WHAT THIS TASK INVOLVES: Look through the lines below for the word "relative", and copy every line that has it.

GIVEN DATA:
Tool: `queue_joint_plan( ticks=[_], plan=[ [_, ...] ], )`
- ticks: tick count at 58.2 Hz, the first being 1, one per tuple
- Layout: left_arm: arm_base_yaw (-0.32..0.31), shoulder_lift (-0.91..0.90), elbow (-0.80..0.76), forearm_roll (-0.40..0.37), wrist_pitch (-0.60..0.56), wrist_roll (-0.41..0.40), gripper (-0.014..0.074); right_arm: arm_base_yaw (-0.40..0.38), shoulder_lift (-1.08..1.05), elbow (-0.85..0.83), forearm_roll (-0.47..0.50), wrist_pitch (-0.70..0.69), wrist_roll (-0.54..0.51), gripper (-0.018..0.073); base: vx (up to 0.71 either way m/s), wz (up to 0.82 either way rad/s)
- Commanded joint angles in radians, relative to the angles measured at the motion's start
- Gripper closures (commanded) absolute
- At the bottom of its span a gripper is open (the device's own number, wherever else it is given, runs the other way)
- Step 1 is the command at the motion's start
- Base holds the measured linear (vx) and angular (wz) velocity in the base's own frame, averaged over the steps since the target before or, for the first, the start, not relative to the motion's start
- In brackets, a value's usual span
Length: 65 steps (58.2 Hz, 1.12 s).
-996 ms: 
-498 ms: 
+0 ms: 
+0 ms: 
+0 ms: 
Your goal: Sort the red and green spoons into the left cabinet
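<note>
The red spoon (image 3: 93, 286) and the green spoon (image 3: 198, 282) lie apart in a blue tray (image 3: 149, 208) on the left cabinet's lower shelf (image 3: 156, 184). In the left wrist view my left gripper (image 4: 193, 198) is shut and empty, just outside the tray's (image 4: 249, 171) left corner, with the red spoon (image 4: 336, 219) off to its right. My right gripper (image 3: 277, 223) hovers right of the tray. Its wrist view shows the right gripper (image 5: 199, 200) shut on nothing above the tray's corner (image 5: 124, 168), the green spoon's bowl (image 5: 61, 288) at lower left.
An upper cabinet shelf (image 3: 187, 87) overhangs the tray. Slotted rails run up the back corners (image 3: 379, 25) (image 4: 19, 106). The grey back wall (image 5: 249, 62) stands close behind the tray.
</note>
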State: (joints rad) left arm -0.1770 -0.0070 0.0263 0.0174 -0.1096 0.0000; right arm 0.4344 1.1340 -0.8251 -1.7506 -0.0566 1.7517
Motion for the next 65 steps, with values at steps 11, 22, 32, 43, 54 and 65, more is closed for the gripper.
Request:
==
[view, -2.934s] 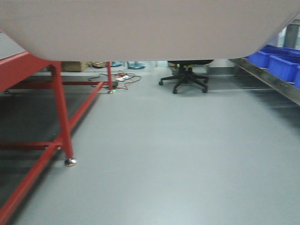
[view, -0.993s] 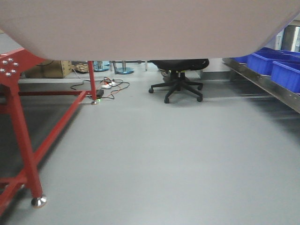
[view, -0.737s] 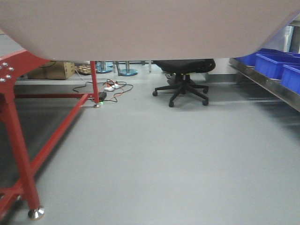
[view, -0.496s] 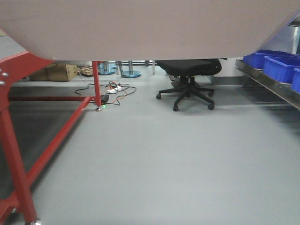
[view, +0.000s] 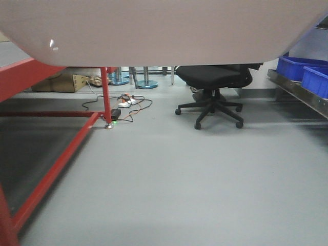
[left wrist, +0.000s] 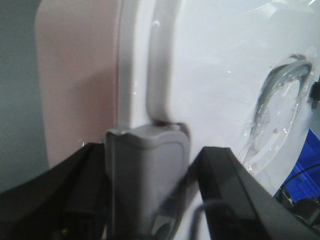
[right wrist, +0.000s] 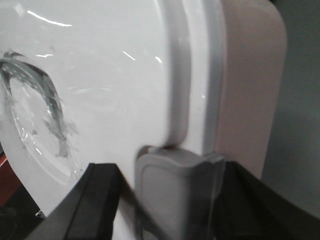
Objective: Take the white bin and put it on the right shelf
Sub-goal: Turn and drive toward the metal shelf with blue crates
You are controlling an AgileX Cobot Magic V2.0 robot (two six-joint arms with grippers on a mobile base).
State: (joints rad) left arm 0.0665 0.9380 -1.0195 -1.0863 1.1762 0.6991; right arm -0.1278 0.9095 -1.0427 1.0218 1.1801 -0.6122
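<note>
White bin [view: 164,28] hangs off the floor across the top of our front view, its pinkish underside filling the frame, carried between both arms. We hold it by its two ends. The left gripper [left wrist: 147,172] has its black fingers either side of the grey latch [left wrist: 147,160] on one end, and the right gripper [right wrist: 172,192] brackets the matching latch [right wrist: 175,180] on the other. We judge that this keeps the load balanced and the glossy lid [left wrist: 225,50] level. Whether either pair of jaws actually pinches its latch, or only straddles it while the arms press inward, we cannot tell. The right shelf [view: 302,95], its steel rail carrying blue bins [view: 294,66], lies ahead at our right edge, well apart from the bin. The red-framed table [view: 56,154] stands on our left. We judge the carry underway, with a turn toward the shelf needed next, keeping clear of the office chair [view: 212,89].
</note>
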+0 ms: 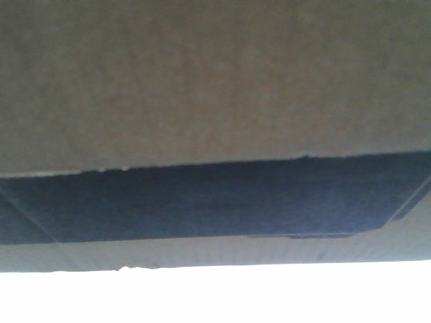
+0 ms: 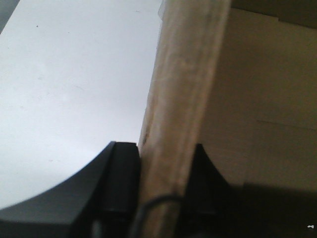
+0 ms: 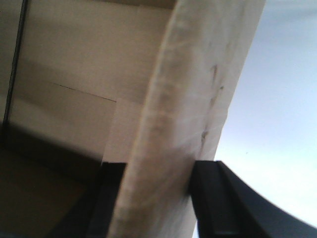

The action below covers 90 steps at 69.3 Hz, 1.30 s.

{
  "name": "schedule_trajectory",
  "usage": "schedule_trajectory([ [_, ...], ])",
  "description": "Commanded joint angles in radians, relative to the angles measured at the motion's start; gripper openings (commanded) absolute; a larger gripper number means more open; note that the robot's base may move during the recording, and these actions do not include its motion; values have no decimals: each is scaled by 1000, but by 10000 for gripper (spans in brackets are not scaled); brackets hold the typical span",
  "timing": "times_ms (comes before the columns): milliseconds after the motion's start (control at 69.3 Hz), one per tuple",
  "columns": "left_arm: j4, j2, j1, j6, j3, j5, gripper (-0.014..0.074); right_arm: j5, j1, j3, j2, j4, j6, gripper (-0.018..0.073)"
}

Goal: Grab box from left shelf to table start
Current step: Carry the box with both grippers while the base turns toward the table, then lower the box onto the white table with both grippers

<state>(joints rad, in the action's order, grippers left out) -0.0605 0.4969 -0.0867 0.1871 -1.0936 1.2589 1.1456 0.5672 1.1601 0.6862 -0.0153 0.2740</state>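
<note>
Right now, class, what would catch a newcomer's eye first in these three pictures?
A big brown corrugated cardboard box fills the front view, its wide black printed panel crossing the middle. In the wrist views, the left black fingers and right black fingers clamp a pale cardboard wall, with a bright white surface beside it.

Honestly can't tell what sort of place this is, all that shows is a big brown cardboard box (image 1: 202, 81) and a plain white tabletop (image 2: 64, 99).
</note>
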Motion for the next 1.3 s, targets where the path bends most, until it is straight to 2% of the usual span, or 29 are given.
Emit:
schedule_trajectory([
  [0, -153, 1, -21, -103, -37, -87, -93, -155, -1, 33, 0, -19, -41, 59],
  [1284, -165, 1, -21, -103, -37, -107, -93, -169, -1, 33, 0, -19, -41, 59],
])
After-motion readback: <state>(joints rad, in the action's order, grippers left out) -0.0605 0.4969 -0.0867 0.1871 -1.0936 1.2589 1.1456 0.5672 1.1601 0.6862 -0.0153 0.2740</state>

RESPONSE TO THE TASK:
- Commanded joint angles in radians, relative to the angles measured at the motion's start
- Base holds the measured linear (vx) and angular (wz) velocity in the base's own frame, averaged over the steps since the target before or, for the first, the start, not relative to the motion's start
  "description": "Commanded joint angles in radians, relative to the angles measured at the motion's start; gripper openings (commanded) absolute; a larger gripper number means more open; note that the robot's base may move during the recording, and these actions do not include its motion; values have no decimals: each is scaled by 1000, but by 10000 for gripper (spans in brackets are not scaled); brackets hold the typical span",

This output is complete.